§ **Task description**
Could you print exactly the lines of the listing below, starting at the line that has "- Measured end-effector" and ending at the line that has "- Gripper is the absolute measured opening", and only those lines?

────────

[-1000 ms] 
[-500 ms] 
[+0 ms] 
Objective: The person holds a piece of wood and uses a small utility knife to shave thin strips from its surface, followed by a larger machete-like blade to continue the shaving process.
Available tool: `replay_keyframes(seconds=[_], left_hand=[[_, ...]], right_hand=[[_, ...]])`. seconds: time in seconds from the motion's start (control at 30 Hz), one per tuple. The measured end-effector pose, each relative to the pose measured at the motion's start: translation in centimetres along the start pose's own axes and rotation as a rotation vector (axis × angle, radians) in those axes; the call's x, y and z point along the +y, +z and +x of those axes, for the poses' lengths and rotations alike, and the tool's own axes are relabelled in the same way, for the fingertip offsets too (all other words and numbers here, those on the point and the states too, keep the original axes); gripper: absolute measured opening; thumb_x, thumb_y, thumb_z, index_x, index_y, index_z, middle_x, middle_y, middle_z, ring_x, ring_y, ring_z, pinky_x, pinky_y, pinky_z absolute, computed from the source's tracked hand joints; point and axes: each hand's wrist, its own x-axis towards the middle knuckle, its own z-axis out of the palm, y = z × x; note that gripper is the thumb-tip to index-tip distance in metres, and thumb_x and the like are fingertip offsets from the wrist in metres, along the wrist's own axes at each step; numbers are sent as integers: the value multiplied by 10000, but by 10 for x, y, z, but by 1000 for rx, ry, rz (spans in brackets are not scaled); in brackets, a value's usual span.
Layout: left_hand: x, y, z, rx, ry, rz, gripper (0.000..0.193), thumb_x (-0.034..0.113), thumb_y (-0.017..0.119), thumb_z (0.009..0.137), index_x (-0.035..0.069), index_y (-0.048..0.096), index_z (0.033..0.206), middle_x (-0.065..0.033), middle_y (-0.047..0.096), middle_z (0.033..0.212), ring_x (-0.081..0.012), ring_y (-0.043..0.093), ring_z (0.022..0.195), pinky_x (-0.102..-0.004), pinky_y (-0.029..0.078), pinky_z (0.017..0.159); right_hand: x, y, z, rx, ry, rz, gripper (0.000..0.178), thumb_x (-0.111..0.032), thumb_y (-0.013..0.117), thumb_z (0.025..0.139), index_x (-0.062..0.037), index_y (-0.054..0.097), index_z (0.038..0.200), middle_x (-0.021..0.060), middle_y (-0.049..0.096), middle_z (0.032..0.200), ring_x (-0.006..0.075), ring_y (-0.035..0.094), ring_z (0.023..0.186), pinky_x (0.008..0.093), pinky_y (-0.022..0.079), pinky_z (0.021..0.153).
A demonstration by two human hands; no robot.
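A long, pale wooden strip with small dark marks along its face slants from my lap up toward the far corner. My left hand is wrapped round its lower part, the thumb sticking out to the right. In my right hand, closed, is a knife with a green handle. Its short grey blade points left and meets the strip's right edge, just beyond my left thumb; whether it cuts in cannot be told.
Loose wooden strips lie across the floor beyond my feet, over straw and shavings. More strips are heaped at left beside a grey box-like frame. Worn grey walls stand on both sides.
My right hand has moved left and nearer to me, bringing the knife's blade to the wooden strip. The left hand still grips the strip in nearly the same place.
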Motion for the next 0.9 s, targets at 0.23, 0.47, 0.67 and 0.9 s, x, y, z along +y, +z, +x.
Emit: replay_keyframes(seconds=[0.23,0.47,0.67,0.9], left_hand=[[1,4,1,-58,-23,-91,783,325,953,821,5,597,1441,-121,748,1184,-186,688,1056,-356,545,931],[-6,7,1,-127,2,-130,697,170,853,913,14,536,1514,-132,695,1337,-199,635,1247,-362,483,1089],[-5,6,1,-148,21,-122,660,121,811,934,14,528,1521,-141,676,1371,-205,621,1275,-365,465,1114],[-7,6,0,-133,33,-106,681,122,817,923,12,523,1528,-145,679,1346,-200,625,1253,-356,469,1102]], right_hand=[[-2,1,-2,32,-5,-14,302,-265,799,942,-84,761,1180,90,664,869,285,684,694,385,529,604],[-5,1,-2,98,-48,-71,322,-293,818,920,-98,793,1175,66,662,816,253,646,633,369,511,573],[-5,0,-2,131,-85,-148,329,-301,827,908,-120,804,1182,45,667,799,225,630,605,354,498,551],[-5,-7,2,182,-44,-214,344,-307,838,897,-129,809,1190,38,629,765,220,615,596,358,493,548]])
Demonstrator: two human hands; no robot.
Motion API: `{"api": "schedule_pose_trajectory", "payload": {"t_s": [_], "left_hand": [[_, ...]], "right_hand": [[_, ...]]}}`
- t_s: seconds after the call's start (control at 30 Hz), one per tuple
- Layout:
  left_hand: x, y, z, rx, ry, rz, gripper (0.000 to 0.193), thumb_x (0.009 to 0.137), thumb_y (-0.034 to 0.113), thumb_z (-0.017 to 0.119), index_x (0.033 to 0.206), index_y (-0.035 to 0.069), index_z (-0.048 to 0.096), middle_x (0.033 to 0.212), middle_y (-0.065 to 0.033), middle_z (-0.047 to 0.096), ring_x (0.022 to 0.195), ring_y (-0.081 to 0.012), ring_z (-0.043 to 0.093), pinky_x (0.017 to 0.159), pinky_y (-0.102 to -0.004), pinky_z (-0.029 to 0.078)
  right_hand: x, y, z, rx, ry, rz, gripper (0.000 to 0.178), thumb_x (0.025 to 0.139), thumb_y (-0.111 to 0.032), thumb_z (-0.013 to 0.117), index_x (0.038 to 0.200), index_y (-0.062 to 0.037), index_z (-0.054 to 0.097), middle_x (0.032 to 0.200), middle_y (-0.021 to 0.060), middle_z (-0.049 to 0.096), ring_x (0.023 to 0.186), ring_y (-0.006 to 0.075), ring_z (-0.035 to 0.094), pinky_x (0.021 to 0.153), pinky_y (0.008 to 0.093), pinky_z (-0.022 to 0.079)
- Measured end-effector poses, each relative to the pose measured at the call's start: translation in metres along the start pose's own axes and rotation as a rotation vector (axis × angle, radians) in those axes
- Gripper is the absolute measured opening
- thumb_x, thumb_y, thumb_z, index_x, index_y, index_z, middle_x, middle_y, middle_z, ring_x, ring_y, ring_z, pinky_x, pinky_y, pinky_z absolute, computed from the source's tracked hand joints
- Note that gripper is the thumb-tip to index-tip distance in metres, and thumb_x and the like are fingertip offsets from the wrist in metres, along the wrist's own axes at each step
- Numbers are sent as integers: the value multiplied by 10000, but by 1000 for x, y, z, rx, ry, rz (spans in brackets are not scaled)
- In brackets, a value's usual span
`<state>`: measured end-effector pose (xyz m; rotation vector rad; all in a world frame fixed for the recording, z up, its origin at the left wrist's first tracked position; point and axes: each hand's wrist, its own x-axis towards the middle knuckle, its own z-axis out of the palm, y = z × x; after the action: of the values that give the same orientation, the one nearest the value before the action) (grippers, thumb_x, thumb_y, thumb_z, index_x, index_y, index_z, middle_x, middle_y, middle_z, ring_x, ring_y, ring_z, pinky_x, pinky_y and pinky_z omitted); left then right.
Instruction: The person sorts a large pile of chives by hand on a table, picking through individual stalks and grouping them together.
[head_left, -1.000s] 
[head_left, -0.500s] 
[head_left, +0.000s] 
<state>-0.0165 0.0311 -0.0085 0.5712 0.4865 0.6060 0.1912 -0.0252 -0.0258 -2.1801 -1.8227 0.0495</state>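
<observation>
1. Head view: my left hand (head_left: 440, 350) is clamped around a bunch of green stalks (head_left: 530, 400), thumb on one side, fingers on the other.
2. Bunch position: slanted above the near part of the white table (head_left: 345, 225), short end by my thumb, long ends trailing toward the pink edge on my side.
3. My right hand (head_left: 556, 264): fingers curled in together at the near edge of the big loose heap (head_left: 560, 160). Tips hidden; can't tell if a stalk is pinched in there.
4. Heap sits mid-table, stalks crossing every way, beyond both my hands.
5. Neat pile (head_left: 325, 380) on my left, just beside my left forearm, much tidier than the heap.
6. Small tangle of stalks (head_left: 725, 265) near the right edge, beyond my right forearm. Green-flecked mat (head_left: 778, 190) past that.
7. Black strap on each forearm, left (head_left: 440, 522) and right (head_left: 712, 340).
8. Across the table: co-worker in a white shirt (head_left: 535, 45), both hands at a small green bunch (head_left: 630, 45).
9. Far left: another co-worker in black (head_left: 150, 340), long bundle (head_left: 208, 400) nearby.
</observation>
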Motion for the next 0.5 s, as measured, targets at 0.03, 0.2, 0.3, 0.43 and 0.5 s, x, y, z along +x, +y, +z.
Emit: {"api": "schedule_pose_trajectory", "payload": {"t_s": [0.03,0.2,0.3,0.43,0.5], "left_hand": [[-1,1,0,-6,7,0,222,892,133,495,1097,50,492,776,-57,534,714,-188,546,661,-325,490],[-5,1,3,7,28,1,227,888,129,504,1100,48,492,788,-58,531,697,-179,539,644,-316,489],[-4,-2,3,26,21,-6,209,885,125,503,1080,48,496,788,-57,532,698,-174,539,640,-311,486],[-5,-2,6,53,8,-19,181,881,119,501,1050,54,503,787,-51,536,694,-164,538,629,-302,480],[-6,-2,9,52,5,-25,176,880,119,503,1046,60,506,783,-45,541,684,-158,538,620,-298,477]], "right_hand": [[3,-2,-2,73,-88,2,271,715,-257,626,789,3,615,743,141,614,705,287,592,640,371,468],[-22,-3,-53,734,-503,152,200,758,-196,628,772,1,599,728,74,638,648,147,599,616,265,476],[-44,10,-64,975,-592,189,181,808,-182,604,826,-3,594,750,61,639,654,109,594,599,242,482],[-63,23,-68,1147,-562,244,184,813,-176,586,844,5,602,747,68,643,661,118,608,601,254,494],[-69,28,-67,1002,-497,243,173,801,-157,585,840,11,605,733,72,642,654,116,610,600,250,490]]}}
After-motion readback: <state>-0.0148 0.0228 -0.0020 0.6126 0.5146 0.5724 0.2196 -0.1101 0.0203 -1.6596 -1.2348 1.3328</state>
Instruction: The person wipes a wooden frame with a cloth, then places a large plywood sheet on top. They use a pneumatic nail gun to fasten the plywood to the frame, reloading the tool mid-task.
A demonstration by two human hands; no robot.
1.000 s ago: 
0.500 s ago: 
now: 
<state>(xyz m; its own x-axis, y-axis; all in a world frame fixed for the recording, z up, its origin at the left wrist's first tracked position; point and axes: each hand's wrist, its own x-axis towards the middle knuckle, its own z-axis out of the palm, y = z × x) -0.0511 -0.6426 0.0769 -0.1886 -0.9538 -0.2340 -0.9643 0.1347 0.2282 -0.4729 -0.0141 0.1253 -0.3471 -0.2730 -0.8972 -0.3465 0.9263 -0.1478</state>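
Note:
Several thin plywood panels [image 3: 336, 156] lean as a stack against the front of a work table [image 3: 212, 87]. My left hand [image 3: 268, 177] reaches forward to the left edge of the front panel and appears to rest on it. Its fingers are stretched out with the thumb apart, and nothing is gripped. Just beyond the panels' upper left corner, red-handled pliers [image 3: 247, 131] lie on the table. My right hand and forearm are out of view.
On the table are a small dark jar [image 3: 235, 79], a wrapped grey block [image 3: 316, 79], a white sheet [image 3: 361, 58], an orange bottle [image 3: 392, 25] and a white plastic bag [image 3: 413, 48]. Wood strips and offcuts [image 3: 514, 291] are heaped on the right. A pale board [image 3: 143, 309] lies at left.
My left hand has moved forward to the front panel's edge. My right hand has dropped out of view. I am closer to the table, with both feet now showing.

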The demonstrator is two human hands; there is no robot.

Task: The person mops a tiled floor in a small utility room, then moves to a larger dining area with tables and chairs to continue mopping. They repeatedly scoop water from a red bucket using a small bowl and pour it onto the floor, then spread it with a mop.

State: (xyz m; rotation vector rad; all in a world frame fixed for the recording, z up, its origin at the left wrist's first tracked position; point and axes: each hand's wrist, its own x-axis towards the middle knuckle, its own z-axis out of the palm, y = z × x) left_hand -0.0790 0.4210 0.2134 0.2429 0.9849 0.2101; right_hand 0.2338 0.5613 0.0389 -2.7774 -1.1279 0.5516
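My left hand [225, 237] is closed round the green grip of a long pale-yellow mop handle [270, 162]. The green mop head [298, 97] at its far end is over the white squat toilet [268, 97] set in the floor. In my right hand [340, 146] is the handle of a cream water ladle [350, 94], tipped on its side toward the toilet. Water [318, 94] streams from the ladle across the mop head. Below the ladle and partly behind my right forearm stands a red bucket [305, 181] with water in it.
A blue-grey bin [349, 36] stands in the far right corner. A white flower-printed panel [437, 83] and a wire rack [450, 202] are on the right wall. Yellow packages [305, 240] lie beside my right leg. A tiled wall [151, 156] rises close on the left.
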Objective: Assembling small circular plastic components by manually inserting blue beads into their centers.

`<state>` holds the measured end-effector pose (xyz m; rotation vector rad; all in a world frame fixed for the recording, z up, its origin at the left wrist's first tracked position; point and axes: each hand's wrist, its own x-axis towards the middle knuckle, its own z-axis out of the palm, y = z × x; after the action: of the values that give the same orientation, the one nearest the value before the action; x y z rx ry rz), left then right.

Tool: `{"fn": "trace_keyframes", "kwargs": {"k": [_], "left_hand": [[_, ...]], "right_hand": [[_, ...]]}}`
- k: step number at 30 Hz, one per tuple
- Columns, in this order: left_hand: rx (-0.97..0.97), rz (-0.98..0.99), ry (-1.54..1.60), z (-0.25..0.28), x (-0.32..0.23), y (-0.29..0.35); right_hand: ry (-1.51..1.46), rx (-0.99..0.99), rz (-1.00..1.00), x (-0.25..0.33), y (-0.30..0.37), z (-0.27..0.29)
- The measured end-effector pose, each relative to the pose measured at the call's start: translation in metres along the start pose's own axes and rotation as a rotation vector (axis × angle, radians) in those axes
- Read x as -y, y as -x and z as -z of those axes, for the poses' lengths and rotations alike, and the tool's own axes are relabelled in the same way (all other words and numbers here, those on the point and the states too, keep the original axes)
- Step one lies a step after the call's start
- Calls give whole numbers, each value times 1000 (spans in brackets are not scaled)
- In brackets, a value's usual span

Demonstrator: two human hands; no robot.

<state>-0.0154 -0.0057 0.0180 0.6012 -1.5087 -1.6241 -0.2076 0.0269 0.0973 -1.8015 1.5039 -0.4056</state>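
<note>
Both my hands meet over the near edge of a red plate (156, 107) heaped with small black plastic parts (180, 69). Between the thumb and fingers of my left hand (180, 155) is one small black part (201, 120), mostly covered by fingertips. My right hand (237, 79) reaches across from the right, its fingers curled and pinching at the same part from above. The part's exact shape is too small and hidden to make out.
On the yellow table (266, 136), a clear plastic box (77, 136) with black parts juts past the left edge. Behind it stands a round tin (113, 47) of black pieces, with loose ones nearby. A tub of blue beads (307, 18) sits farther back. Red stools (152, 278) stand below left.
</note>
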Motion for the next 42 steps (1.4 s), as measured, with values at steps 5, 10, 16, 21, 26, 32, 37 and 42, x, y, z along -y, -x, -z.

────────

§ **Final answer**
- Measured end-effector poses, each relative to the pose measured at the call's start: translation in metres along the start pose's own axes and rotation as a rotation vector (axis × angle, radians) in those axes
- Gripper is the absolute measured opening

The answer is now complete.